WHAT TO WORK ON:
One number is the expected answer: the count of lines in the material below containing the word "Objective".

RECORDS FOR THIS EXERCISE:
────────

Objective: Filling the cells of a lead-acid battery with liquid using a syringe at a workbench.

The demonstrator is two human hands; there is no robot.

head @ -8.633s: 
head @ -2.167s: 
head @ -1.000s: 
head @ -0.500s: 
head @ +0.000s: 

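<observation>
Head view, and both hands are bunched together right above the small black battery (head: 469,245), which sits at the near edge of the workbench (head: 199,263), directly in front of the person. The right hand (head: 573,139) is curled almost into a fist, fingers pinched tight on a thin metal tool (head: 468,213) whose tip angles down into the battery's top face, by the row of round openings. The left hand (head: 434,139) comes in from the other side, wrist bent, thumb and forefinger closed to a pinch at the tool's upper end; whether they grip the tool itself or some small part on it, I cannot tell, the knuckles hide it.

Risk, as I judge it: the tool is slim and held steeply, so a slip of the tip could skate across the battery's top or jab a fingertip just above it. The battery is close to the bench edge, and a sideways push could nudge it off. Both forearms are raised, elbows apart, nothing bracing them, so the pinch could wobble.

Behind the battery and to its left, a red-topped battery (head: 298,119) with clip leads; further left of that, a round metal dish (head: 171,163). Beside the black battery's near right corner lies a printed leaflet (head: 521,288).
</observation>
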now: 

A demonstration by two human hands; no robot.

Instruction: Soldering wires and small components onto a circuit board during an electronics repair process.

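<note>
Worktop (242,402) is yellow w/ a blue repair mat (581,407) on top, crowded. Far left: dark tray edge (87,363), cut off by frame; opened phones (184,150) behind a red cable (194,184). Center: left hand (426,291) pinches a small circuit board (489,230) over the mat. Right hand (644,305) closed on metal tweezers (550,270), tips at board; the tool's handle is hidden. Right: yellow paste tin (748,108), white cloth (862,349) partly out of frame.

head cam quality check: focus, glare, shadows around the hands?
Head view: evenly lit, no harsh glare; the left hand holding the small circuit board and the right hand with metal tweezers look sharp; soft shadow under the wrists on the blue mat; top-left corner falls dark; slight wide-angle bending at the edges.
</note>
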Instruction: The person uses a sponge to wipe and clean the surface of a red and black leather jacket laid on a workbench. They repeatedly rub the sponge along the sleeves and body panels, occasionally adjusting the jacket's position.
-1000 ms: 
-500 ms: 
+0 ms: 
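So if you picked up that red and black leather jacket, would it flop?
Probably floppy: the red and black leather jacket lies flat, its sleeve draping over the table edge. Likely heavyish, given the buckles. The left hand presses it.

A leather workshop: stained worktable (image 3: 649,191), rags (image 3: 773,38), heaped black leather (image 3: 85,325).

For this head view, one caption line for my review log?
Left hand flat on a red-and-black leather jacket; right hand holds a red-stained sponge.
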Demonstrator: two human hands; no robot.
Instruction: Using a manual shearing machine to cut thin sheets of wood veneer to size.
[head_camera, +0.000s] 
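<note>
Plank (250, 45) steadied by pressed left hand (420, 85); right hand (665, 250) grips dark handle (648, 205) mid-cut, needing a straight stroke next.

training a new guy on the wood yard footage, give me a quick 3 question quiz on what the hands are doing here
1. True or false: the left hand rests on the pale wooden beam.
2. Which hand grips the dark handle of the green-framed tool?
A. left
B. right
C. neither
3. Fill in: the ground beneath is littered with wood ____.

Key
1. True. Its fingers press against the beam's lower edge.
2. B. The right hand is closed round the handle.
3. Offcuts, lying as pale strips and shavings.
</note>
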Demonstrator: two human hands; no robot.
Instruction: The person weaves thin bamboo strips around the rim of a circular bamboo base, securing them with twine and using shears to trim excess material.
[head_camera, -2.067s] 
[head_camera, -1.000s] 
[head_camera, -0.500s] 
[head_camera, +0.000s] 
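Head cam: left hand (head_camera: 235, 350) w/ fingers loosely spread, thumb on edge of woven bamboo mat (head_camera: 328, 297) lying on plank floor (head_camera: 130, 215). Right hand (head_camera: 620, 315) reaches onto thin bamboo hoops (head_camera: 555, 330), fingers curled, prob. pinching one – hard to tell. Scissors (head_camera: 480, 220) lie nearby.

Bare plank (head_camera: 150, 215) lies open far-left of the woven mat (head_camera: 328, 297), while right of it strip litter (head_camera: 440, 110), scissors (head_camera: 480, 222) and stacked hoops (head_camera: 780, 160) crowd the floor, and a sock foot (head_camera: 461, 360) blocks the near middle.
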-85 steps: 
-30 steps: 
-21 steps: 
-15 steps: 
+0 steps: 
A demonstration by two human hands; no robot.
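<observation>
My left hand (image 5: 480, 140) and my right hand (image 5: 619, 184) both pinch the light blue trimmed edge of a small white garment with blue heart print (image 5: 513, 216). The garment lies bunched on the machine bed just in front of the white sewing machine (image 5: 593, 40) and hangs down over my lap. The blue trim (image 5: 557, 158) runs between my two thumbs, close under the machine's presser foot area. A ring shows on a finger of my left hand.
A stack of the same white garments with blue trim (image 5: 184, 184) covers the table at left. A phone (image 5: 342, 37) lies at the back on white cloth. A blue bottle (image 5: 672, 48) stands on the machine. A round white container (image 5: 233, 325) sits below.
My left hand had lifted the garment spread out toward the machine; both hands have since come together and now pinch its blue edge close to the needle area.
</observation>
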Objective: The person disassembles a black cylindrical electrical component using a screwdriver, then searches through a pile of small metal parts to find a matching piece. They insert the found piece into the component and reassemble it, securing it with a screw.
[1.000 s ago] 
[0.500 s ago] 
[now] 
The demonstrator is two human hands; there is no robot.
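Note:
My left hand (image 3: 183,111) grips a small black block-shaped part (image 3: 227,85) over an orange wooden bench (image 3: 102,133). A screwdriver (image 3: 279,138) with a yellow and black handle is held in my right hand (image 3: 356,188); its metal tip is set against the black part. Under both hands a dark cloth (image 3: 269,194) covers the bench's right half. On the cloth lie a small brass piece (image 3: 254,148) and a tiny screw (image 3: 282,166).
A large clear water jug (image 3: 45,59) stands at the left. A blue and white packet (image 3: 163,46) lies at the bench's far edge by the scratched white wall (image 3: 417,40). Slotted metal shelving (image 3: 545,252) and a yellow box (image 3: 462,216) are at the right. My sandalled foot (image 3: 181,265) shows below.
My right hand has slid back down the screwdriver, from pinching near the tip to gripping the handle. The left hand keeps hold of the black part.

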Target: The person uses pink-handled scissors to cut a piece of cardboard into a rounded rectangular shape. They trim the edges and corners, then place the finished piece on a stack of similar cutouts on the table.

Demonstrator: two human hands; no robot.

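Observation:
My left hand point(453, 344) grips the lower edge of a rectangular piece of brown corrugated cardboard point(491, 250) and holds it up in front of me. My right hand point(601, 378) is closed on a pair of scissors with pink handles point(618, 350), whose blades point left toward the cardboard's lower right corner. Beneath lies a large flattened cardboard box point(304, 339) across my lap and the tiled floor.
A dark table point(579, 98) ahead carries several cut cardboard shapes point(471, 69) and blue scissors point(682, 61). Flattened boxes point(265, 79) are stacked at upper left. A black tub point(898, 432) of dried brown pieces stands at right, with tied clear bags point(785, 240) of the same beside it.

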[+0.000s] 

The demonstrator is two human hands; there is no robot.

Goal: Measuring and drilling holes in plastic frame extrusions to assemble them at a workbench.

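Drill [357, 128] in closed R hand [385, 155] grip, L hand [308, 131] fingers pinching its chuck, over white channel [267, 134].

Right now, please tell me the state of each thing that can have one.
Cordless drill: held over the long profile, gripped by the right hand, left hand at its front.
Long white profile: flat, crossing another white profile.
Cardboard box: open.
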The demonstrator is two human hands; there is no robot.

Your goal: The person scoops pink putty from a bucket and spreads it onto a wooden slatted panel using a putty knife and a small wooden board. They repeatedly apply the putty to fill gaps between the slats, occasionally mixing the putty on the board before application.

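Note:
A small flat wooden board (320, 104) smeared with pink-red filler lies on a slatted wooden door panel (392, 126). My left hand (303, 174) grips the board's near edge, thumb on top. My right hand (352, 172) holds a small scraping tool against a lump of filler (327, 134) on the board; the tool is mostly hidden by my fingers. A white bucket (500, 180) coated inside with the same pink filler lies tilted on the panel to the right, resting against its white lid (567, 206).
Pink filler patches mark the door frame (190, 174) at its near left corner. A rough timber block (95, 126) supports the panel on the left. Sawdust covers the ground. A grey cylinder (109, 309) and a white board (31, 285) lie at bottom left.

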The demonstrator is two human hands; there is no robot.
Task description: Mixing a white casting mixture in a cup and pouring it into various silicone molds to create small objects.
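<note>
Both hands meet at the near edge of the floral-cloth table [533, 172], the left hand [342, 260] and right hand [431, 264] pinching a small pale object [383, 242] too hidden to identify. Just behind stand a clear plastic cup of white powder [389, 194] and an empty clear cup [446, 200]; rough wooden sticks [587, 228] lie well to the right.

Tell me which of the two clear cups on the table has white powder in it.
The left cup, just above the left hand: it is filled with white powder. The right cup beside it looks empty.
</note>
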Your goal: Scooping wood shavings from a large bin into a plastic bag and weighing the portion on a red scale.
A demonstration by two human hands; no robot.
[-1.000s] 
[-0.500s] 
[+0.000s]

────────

TASK ANSWER:
2